Wagner volvió la cabeza.

—¿Para ir a Shannonbridge?

—No, por lo de Paddy.

«¿Paddy? Ah, sí.»

—¿Realmente viste a alguien allí? —preguntó Wagner—. Pensé que estabas tomándonos el pelo.

—Jamás lo haría —dijo O'Connor negando con la cabeza—. Pasó por mi lado en cuerpo y alma, acompañado de otro. Llevaban monos de trabajo, como los de los mecánicos o los técnicos. No era un pasajero, y no obstante, pasó de largo.

—Pi… Pa… Paddy —cantó Wagner. «¿Cómo se llamaba ese brebaje? Lagavunosécuánto»—. Tal vez no te reconoció.

—Estaba charlando con el otro. Es posible.

—¿Y quién es ese Paddy?

—Paddy Clohessy. Estudié con él. Un tremendo cabronazo.

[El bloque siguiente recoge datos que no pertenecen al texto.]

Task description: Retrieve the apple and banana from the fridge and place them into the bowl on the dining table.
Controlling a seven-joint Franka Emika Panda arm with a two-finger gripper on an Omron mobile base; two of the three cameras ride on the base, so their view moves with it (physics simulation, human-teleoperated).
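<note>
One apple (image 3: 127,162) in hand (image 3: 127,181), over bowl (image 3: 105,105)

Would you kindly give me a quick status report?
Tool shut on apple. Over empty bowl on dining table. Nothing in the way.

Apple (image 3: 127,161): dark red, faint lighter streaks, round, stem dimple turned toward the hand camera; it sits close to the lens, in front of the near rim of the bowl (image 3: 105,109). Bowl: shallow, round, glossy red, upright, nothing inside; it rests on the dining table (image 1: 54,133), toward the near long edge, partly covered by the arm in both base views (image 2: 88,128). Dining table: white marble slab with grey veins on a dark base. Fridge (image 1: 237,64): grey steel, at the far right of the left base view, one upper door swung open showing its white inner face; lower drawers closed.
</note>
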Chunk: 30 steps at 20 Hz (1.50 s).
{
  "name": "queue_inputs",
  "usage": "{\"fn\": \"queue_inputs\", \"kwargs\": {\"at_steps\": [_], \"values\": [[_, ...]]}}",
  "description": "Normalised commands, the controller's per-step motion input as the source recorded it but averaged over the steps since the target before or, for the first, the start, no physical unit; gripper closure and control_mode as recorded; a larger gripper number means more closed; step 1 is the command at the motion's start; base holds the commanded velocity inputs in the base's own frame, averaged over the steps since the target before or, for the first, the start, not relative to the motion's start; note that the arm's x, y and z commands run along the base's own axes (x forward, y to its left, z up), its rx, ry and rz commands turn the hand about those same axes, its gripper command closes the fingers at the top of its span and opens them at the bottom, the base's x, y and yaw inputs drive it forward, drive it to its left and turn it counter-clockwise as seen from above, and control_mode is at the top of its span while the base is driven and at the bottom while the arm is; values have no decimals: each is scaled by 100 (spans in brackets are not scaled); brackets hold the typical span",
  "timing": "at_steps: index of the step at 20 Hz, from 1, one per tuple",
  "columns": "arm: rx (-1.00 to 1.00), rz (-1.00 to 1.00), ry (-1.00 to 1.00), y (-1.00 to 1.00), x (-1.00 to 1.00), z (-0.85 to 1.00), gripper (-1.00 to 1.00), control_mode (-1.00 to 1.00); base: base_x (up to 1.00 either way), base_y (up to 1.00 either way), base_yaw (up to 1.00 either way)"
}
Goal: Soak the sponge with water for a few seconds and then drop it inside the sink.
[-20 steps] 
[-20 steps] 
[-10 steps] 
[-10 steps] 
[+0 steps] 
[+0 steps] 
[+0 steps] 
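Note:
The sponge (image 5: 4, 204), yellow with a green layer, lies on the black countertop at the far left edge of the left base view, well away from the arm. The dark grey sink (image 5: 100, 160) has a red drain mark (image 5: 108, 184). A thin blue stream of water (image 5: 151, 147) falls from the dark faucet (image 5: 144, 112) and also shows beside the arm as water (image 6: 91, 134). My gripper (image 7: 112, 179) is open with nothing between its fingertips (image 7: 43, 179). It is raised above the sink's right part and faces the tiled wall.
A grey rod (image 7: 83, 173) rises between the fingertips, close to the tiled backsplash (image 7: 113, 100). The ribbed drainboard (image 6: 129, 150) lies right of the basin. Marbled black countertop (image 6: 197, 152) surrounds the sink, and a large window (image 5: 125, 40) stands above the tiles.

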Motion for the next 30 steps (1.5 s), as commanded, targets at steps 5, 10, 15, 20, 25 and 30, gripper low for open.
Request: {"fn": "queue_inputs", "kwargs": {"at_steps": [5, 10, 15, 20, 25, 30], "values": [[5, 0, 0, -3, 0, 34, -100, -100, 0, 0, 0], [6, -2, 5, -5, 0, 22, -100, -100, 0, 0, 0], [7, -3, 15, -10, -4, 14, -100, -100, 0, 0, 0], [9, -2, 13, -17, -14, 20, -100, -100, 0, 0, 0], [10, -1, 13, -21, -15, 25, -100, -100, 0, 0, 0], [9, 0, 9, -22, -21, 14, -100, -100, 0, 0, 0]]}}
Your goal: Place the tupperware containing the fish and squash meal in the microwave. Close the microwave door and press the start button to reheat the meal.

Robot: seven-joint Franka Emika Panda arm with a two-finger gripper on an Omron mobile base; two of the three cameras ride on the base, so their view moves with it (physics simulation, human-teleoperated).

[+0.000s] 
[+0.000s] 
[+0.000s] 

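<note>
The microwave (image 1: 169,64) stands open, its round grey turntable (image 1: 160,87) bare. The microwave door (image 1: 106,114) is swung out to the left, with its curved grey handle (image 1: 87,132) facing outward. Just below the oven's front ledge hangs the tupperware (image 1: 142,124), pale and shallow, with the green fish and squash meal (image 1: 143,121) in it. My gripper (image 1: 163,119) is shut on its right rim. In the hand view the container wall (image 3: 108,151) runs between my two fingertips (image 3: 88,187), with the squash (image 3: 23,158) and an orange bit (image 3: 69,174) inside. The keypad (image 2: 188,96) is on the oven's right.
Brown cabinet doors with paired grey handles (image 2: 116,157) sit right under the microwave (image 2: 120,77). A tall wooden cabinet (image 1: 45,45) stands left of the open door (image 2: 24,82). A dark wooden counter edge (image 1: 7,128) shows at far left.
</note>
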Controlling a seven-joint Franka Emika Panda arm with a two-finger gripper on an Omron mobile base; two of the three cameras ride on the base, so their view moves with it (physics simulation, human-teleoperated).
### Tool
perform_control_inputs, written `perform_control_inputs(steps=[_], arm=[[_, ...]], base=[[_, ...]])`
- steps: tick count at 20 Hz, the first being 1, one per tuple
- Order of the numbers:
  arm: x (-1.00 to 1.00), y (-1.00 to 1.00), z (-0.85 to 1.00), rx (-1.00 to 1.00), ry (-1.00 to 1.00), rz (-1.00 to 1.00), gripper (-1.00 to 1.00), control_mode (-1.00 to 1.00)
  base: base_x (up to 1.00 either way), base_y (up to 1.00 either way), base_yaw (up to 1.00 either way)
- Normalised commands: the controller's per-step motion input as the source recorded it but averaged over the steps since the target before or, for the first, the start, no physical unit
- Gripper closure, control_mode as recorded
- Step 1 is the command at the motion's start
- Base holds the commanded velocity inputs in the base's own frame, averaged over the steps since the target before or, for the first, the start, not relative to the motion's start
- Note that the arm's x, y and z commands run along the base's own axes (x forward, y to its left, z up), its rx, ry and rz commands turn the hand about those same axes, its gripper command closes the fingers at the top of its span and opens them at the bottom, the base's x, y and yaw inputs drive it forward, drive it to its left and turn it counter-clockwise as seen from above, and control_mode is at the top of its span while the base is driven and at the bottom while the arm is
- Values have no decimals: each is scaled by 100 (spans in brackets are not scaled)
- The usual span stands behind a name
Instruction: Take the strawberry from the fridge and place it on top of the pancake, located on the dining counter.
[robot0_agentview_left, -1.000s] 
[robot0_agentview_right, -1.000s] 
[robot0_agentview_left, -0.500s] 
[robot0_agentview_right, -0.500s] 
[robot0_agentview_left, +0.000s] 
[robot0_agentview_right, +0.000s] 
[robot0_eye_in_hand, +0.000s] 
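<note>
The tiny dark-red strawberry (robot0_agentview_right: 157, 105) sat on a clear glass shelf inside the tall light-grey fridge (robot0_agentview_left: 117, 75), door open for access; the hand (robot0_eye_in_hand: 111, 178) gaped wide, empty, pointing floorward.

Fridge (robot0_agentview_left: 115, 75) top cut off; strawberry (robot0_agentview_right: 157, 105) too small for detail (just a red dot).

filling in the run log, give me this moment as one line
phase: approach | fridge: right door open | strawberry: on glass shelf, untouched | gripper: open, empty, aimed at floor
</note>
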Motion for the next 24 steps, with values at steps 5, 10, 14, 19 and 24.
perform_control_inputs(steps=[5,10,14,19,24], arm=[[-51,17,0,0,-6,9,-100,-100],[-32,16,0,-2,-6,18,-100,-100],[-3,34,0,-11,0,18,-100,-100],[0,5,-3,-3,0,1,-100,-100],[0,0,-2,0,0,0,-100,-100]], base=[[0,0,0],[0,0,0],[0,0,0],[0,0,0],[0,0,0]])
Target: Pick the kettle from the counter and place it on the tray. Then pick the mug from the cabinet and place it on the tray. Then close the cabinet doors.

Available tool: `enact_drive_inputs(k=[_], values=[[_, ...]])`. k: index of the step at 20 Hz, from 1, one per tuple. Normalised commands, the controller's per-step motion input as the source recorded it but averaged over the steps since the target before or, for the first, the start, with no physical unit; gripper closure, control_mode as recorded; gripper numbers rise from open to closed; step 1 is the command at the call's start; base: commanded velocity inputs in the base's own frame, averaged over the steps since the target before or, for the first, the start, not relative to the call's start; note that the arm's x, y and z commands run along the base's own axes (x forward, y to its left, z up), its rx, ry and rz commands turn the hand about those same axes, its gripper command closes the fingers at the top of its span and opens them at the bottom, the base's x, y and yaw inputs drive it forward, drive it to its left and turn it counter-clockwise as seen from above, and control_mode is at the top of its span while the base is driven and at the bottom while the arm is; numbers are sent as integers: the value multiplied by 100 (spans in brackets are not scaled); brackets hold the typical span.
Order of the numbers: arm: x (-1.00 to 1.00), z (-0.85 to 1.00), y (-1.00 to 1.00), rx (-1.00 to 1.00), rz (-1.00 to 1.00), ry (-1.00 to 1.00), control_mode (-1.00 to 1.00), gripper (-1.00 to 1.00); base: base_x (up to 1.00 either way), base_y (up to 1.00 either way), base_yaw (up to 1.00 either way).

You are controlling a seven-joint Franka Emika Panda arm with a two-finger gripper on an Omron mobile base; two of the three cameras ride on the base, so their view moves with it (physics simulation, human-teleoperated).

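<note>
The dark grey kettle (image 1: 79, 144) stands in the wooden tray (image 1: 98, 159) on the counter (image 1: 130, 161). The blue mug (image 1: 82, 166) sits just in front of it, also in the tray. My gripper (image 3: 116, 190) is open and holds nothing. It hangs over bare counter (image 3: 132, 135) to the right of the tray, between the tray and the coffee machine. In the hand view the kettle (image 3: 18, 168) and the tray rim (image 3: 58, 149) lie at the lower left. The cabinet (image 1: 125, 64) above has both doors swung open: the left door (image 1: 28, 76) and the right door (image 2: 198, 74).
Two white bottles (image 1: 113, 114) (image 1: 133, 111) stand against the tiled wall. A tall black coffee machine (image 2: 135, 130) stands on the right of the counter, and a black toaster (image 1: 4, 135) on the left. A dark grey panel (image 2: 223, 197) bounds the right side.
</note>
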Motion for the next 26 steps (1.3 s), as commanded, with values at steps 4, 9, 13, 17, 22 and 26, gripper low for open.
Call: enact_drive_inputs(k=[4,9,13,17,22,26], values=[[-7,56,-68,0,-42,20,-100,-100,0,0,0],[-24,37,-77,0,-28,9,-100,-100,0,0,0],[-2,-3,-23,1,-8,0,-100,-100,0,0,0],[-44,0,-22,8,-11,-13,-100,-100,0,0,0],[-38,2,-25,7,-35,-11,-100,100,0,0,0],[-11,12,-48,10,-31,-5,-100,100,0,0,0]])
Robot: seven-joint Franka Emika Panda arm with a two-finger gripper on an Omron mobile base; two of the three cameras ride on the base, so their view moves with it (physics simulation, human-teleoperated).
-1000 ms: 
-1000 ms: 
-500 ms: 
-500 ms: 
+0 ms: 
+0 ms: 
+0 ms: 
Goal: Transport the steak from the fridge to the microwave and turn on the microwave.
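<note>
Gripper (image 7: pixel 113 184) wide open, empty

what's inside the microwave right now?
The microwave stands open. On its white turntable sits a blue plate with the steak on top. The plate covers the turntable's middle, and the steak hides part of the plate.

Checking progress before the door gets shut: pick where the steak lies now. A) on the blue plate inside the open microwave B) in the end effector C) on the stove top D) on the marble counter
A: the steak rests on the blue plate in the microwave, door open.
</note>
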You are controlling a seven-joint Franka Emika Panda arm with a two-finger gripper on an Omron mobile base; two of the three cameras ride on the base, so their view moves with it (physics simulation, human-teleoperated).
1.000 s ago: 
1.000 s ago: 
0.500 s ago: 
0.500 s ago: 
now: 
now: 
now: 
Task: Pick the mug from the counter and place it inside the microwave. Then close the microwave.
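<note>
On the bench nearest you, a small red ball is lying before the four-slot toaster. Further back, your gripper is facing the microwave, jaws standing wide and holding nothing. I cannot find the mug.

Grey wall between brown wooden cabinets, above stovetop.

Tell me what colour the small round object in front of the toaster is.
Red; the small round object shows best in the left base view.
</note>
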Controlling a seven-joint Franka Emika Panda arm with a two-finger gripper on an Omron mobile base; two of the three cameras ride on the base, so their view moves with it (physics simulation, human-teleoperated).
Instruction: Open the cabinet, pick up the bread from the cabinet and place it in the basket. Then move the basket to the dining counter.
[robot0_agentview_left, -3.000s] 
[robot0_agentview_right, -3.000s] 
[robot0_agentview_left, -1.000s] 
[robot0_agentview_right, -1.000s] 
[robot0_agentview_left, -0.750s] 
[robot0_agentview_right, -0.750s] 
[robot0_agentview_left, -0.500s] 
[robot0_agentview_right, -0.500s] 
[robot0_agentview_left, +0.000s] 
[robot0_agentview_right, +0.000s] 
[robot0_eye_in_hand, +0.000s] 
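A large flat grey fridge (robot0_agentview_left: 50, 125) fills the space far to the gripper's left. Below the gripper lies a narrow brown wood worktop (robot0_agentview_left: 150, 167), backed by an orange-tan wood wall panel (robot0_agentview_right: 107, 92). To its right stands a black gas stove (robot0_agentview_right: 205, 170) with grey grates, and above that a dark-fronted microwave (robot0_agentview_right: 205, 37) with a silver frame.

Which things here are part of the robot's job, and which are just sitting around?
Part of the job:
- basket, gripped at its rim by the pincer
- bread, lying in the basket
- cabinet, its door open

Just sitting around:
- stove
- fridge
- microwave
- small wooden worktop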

Nos divertíamos de lo lindo, pero él siempre fue un poco alocado En realidad, siempre pensé que un día lo vería pasar a mi lado encadenado o algo por el estilo.

—¡Vaya! ¿Qué ha hecho?

—¿Paddy? No lo sé. Probablemente nada. Pero siempre di por sentado que en alguna ocasión haría algo. Tenía tanto talento el jodido, y una amoralidad de lo más agradable. —O'Connor bebió un trago de la botella y emitió un sonido de desgana—. Vaya cosa tan chocante. Pasa de largo por mi lado, así, sin más. Lo último que oí de él era que se había trasladado al norte de Irlanda. Siempre me pareció que era un revolucionario de salón, con unas ideas políticas un poco sospechosas, pero inofensivo. Terminó predicando en voz muy alta la resistencia en la muy honrada ciudad de Dublín. Fue entonces cuando lo echaron de la universidad.